Host/Guest operation should be identified, will change it.

> 
> However, there is another problem: arch_lbr_reset isn't serialized
> anywhere. If you fix the host-initiated issue, then you still have a
> problem if the last guest instruction prior to suspending the vCPU was
> a write to IA32_LBR_DEPTH. If there is no subsequent VM-entry prior to
> saving the vCPU state, then the LBRs will be saved/restored as part of
> the guest XSAVE state, and they will not get cleared on resuming the
> vCPU.
Yes, it's a problem, I'll replace the code with a on-spot MSR write to
reset it.

> 
> > +               return 0;
> >         default:
> >                 if ((pmc = get_gp_pmc(pmu, msr, MSR_IA32_PERFCTR0)) ||
> >                     (pmc = get_gp_pmc(pmu, msr, MSR_IA32_PMC0))) {
> > @@ -566,6 +597,7 @@ static void intel_pmu_init(struct kvm_vcpu *vcpu)
> >         lbr_desc->records.nr = 0;
> >         lbr_desc->event = NULL;
> >         lbr_desc->msr_passthrough = false;
> > +       lbr_desc->arch_lbr_reset = false;
> 
> I'm not sure this is entirely correct.

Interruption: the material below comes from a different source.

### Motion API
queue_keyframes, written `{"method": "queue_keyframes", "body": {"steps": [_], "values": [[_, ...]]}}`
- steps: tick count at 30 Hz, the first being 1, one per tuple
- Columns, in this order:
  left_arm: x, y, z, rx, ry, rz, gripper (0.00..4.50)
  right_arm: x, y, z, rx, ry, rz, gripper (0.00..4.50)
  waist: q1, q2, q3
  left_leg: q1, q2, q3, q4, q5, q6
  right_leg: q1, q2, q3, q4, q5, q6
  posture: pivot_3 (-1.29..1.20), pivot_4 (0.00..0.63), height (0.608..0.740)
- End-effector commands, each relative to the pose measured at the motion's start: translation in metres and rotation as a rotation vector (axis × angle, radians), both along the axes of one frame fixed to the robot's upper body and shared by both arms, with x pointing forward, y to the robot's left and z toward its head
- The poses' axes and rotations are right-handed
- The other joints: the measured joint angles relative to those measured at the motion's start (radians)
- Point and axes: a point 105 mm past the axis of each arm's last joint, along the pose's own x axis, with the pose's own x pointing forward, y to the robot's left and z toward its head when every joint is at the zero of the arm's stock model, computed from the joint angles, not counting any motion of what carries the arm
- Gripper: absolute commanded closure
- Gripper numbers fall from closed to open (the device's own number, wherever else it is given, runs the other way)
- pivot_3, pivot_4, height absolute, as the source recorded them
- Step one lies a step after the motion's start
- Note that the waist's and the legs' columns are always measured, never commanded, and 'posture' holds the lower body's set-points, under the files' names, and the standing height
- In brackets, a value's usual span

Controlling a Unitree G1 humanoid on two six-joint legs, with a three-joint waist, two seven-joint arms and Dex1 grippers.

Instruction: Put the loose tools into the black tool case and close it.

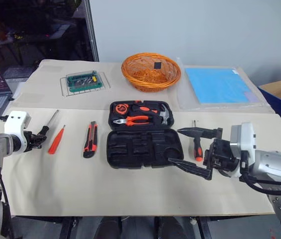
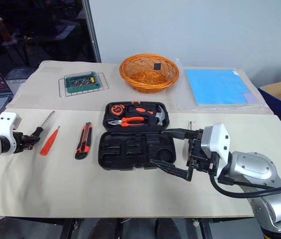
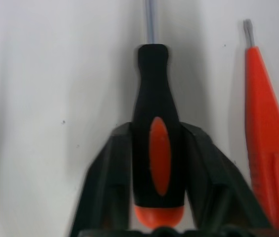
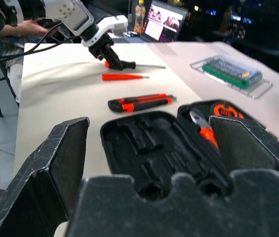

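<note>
Beige table [image 1: 130,194] carries the black tool case [image 1: 142,147] lying open at centre, my left gripper [image 1: 40,137] at the far-left screwdriver [image 1: 50,121]. From my left wrist, both fingers [image 3: 109,173] flank its stiff, light, likely slick handle, touching mid-grip. My right gripper [image 4: 149,163] hangs spread wide, empty, bare room near the case.

Even, bright light falls on the pale worktop [image 1: 130,194], casting soft shadows beside the screwdriver handle [image 3: 158,133]. The left wrist view is blurred throughout; the right tool [image 4: 149,163] looms out of focus.
</note>
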Motion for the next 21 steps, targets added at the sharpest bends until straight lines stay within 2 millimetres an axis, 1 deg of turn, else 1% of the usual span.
{"method": "queue_keyframes", "body": {"steps": [1, 2, 3, 5, 7, 8, 9, 11, 12, 14, 16, 18, 21], "values": [[0.007, -0.039, 0.075, -0.061, -0.299, -0.245, 3.62, -0.002, -0.010, 0.010, 0.025, -0.075, -0.076, 0.00, 0.001, -0.004, 0.000, -0.001, 0.000, 0.000, 0.000, 0.000, 0.000, -0.001, 0.000, 0.000, 0.000, 0.000, 0.000, 0.00, 0.150, 0.740], [0.003, -0.057, 0.083, -0.069, -0.301, -0.350, 3.62, -0.001, -0.014, 0.008, 0.028, -0.072, -0.103, 0.00, 0.004, -0.006, 0.000, -0.002, 0.000, -0.001, 0.000, 0.000, 0.000, -0.001, 0.000, 0.000, 0.000, 0.000, 0.000, 0.00, 0.150, 0.740], [-0.004, -0.088, 0.088, -0.053, -0.273, -0.526, 3.62, -0.001, -0.023, 0.005, 0.016, -0.071, -0.146, 0.00, 0.008, -0.006, 0.000, -0.002, 0.000, -0.001, 0.000, 0.000, 0.000, -0.001, 0.000, -0.001, 0.000, 0.000, 0.000, 0.00, 0.150, 0.740], [-0.017, -0.136, 0.087, -0.003, -0.203, -0.795, 3.62, -0.002, -0.038, 0.000, -0.017, -0.068, -0.218, 0.00, 0.013, -0.007, -0.001, -0.004, 0.000, -0.001, 0.001, 0.000, 0.000, 0.000, -0.001, -0.001, -0.002, 0.001, 0.001, 0.00, 0.150, 0.740], [-0.022, -0.162, 0.084, 0.025, -0.165, -0.931, 3.62, -0.004, -0.048, -0.003, -0.031, -0.057, -0.259, 0.00, 0.021, -0.005, -0.002, -0.004, -0.002, 0.000, 0.001, 0.000, 0.000, 0.001, -0.002, -0.001, -0.003, 0.000, 0.001, 0.00, 0.150, 0.740], [-0.018, -0.183, 0.078, 0.103, -0.149, -1.028, 3.62, -0.008, -0.057, -0.004, -0.043, -0.051, -0.289, 0.00, 0.019, -0.004, -0.002, -0.003, -0.002, 0.001, 0.002, 0.000, 0.000, 0.002, -0.002, 0.000, -0.003, 0.000, 0.001, 0.00, 0.150, 0.740], [-0.013, -0.198, 0.071, 0.139, -0.116, -1.085, 3.62, -0.011, -0.065, -0.005, -0.061, -0.044, -0.316, 0.00, 0.019, -0.002, -0.003, -0.003, -0.002, 0.002, 0.002, 0.000, 0.000, 0.001, -0.002, 0.001, -0.003, 0.000, 0.001, 0.00, 0.150, 0.740], [-0.004, -0.216, 0.064, 0.196, -0.082, -1.154, 3.62, -0.017, -0.073, -0.006, -0.086, -0.037, -0.343, 0.00, 0.025, -0.001, -0.004, -0.002, -0.002, 0.001, 0.003, 0.001, 0.000, 0.003, 0.000, 0.000, -0.001, 0.000, 0.002, 0.00, 0.150, 0.740], [0.000, -0.221, 0.061, 0.230, -0.077, -1.177, 3.62, -0.019, -0.075, -0.006, -0.091, -0.030, -0.346, 0.00, 0.025, -0.001, -0.004, -0.001, -0.001, 0.001, 0.004, 0.001, 0.000, 0.003, 0.001, 0.001, 0.000, -0.001, 0.001, 0.00, 0.150, 0.740], [0.008, -0.233, 0.054, 0.279, -0.058, -1.224, 3.62, -0.023, -0.080, -0.006, -0.101, -0.026, -0.359, 0.00, 0.005, -0.001, -0.004, -0.001, -0.001, -0.001, 0.004, 0.001, 0.001, 0.002, 0.003, 0.002, 0.001, -0.003, 0.003, 0.00, 0.150, 0.740], [0.016, -0.241, 0.047, 0.334, -0.037, -1.264, 3.62, -0.025, -0.081, -0.005, -0.106, -0.027, -0.369, 0.00, -0.003, -0.001, -0.004, -0.001, -0.001, -0.002, 0.004, 0.002, 0.001, 0.003, 0.003, 0.003, 0.001, -0.002, 0.005, 0.00, 0.150, 0.740], [0.027, -0.250, 0.036, 0.384, 0.006, -1.281, 3.62, -0.026, -0.080, -0.004, -0.111, -0.029, -0.372, 0.00, -0.007, -0.001, -0.004, -0.001, -0.001, -0.002, 0.004, 0.002, 0.001, 0.002, 0.004, 0.004, 0.001, -0.001, 0.005, 0.00, 0.150, 0.740], [0.036, -0.255, 0.028, 0.436, 0.024, -1.295, 3.62, -0.028, -0.075, -0.003, -0.115, -0.033, -0.364, 0.00, -0.003, -0.001, -0.004, -0.002, -0.002, -0.003, 0.004, 0.002, 0.001, 0.003, 0.003, 0.004, 0.001, -0.002, 0.007, 0.00, 0.150, 0.740]]}}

If the last guest instruction
> prior to a warm reset was a write to IA32_LBR_DEPTH, then the LBRs
> should be cleared (and arch_lbr_reset will be true). However, if you
> clear that flag here, the LBRs will never get cleared.
I hope the on-spot reset can avoid above issue too.
Thanks!

> 
> >  }
> >